::: Given material
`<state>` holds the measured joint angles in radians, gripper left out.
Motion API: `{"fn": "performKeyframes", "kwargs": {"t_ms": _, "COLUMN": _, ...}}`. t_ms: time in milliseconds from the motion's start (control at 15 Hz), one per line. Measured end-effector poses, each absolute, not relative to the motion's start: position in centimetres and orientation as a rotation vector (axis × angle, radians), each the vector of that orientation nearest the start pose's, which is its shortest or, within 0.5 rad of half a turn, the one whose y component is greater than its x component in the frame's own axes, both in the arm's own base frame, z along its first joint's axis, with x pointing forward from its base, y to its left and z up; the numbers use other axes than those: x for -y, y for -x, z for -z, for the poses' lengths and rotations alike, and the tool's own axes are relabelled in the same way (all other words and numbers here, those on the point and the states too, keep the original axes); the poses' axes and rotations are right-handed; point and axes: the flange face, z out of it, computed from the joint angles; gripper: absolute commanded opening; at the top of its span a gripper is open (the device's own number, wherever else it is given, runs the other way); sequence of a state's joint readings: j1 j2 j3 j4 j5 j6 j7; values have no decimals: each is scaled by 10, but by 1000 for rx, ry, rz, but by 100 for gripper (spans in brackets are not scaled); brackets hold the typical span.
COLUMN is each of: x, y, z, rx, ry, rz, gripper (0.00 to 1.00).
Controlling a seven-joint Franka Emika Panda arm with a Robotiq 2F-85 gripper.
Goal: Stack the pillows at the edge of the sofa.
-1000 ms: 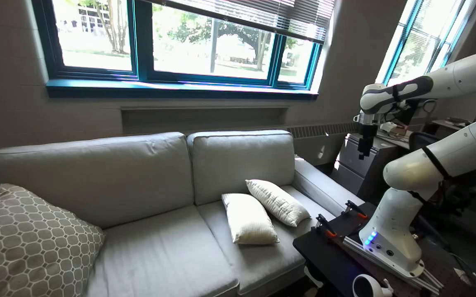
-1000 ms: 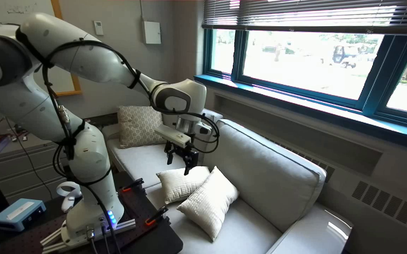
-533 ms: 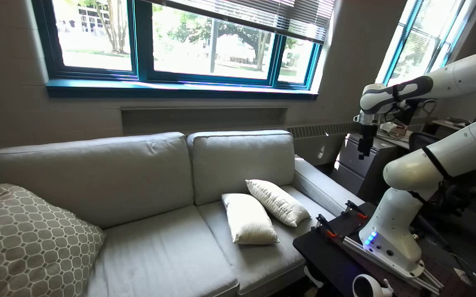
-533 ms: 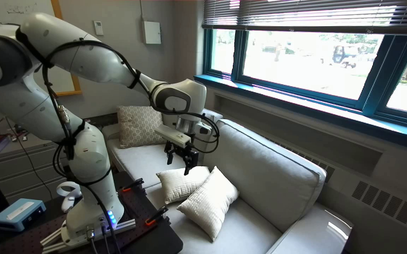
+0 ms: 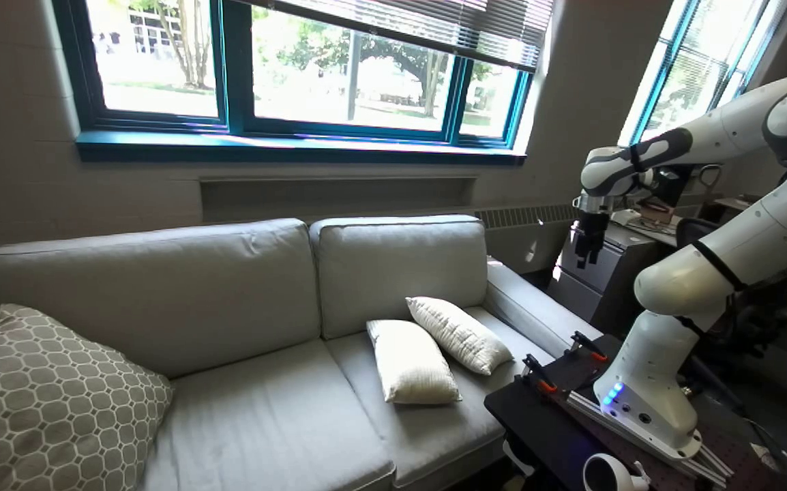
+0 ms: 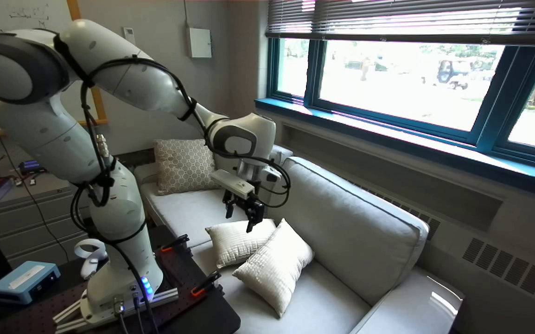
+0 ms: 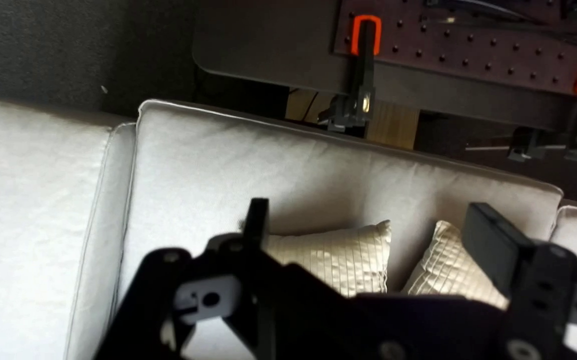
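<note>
Both fingers (image 7: 488, 245) of your gripper (image 7: 368, 210) are spread wide, nothing pinched, tips hanging over the sofa (image 5: 271, 409) seat with air under them.

Just past the tips in the wrist view, partly hidden by the gripper: the arm-side pillow (image 6: 274, 266) and the middle pillow (image 6: 232, 243). Both lie on the seat section next to the sofa arm (image 5: 537, 307), side by side, not stacked. Gap between their front ends, narrowing toward the back cushion (image 5: 400, 269); can't tell if they touch further back.

Handling, judging by looks: light, soft, squashy, nothing to break. Cover has a sheen, so a shallow pinch may slip. Go in deep at mid-length, bunch cloth and filling together. Corner grab would likely droop and land crooked.

Axes: both long axes run roughly back to front, short end toward the black table (image 6: 202, 320). Not parallel, they splay at the front. Your fingers line up about along the seat's front edge, so the squeeze should go across the pillow's width. Probably wants a small wrist twist to square up.

Looks like pre-grasp to me, stack not begun. Which pillow goes on top, and which edge counts, is your call. Mind the clamps (image 6: 207, 283) on the table edge if you swing low. Leave the patterned cushion (image 6: 184, 167) at the far end, not part of the job.
</note>
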<state>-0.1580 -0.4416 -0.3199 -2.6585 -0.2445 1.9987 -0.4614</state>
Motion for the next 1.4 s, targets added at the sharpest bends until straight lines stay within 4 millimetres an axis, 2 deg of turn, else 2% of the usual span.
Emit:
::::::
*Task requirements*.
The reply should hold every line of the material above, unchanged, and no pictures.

*Solution*.
`<state>` holds the measured joint angles in radians, gripper left out.
Motion API: `{"fn": "performKeyframes", "kwargs": {"t_ms": _, "COLUMN": _, ...}}`. t_ms: time in milliseconds from the motion's start (control at 15 Hz), one per line. Measured end-effector poses, each absolute, not relative to the motion's start: position in centimetres and orientation as a rotation vector (axis × angle, radians), each the vector of that orientation nearest the start pose's, which is its shortest or, within 0.5 rad of half a turn, the one whose y component is greater than its x component in the frame's own axes, both in the arm's own base frame, z along its first joint's axis, with x pointing forward from its base, y to its left and z up; the numbers use other axes than those: x for -y, y for -x, z for -z, for the poses' lengths and rotations alike, and the tool's own axes are relabelled in the same way (all other words and numbers here, those on the point and the states too, keep the original axes); the poses' axes and rotations are right-handed; point and axes: the flange face, z out of it, computed from the joint angles; gripper: absolute commanded opening; at the top of its span a gripper is open (the device's own number, wherever else it is given, runs the other way); sequence of a state's joint readings: j1 j2 j3 j4 j5 j6 j7; values have no decimals: each is scaled by 10, but by 1000 for rx, ry, rz, but by 100 for gripper (spans in brackets are not scaled); brackets hold the typical span.
COLUMN is each of: x, y, z, rx, ry, rz, gripper (0.00 to 1.00).
Controlling a seven-joint Franka Emika Panda arm with a Robotiq 2F-85 gripper.
Goal: Stack the pillows at the edge of the sofa.
-1000 ms: 
-1000 ms: 
-533 ms: 
-533 ms: 
+0 ms: 
+0 ms: 
+0 ms: 
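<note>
Both fingers (image 7: 488, 245) of your gripper (image 7: 368, 210) are spread wide, nothing pinched, tips hanging over the sofa (image 5: 271, 409) seat with air under them.

Just past the tips in the wrist view, partly hidden by the gripper: the arm-side pillow (image 6: 274, 266) and the middle pillow (image 6: 232, 243). Both lie on the seat section next to the sofa arm (image 5: 537, 307), side by side, not stacked. Gap between their front ends, narrowing toward the back cushion (image 5: 400, 269); can't tell if they touch further back.

Handling, judging by looks: light, soft, squashy, nothing to break. Cover has a sheen, so a shallow pinch may slip. Go in deep at mid-length, bunch cloth and filling together. Corner grab would likely droop and land crooked.

Axes: both long axes run roughly back to front, short end toward the black table (image 6: 202, 320). Not parallel, they splay at the front. Your fingers line up about along the seat's front edge, so the squeeze should go across the pillow's width. Probably wants a small wrist twist to square up.

Looks like pre-grasp to me, stack not begun. Which pillow goes on top, and which edge counts, is your call. Mind the clamps (image 6: 207, 283) on the table edge if you swing low. Leave the patterned cushion (image 6: 184, 167) at the far end, not part of the job.
</note>
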<state>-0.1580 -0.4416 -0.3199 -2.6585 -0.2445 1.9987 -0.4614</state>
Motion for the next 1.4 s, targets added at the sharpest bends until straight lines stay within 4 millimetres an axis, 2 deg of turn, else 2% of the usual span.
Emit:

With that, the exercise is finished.